Sid Patak - 3 years, 12 months ago

Zach Abueg
Apr 22, 2017

Let $\displaystyle \sum_{m \ = \ 1}^{\infty} \frac {m^2}{2^m} = S$ .

The series with index $m = 0$ has $\displaystyle a_0 = 0$ , so they are the same series:

$\displaystyle S = \sum_{m \ = \ 1}^{\infty} \frac {m^2}{2^m} = \sum_{m \ = \ 0}^{\infty} \frac {m^2}{2^m}$

We also know that we can manipulate the index if we change $n^{th}$ term:

$\displaystyle S = \sum_{m \ = \ 1}^{\infty} \frac {m^2}{2^m} = \sum_{m \ = \ 0}^{\infty} \frac {(m + 1)^2}{2^{m + 1}}$

Thus,

$\displaystyle S = \sum_{m \ = \ 0}^{\infty} \frac {m^2}{2^m} = \sum_{m \ = \ 0}^{\infty} \frac {(m + 1)^2}{2^{m + 1}}$

Now let's do some rewriting:

$\displaystyle S = 2S - S$

$\displaystyle = \sum_{m \ = \ 0}^{\infty} \frac {(m + 1)^2}{2^m} - \sum_{m \ = \ 0}^{\infty} \frac {m^2}{2^m}$

$\displaystyle = \sum_{m \ = \ 0}^{\infty} \frac {2m + 1}{2^m}$

$\displaystyle = \sum_{m \ = \ 0}^{\infty} \frac {2m}{2^m} + \sum_{m \ = \ 0}^{\infty} \frac {1}{2^m}$

$\displaystyle = 2\sum_{m \ = \ 0}^{\infty} \frac {1}{2^m} + \sum_{m \ = \ 0}^{\infty} \frac {1}{2^m}$

$\displaystyle = 4 + 2 = 6$

$\displaystyle \sum_{m \ = \ 1}^{\infty} \frac {m^2}{2^m} = 6$

Since $\displaystyle 0 ≤ c < 1$ and $c$ must be an integer, $c = 0$ . $\displaystyle 6 = \frac 61$ , so $a = 6$ and $b = 1$ .
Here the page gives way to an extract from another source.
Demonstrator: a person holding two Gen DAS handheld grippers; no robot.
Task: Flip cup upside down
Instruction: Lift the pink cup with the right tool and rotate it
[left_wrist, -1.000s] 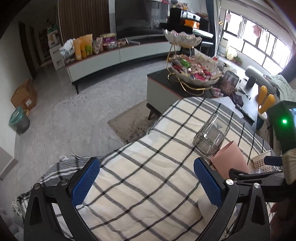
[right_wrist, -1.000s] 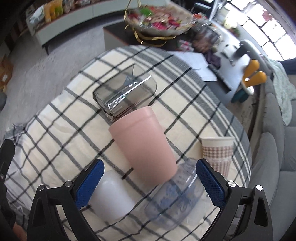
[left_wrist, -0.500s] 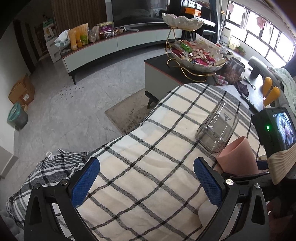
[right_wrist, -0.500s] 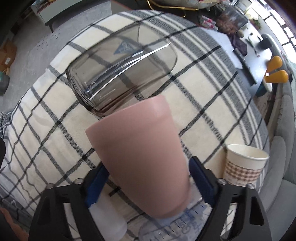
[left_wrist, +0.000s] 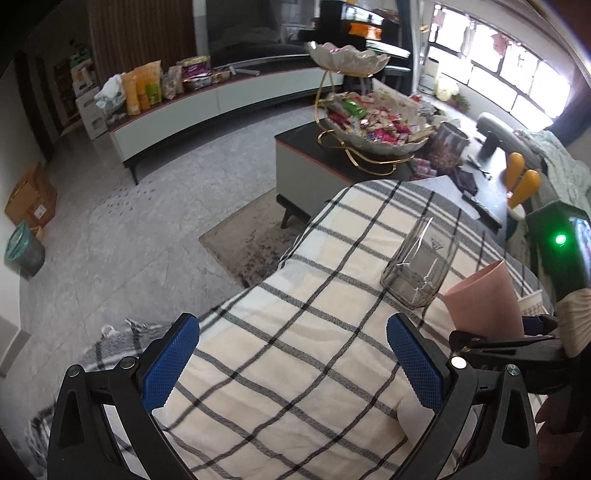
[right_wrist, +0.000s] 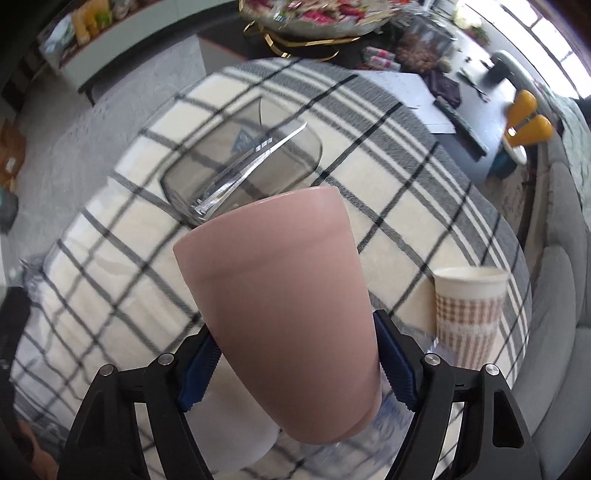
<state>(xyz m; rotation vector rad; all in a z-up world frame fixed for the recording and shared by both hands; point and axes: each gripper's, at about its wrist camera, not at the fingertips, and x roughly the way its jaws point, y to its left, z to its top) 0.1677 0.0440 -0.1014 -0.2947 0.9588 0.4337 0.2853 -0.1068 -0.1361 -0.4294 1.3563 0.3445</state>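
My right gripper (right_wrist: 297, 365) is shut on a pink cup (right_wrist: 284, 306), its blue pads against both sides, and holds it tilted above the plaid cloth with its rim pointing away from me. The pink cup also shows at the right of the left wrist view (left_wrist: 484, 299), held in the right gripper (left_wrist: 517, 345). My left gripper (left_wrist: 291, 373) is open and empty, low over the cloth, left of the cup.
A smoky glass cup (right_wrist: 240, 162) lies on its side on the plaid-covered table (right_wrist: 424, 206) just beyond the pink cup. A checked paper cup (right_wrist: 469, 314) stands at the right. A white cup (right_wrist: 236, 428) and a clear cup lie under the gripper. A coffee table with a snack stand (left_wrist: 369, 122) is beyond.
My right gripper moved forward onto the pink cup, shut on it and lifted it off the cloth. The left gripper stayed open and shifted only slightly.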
$\displaystyle a + b - c = \boxed{7}$

Nice solution, but I am a bit confused about the equality between line 4 and 5 counting from S=2S-S. What happened to m in the first term of the 4th line?

Magne Myhren - 4 years, 1 month ago

You can see by this proof without words that

$\displaystyle \sum_{m \ = \ 0}^{\infty} \frac{1}{2^m} = 2$

$\displaystyle \sum_{m \ = \ 0}^{\infty} \frac{2m}{2^m}$ is twice the sum of $\displaystyle \sum_{m \ = \ 0}^{\infty} \frac{1}{2^m}$ ; you can easily check this using partial sums.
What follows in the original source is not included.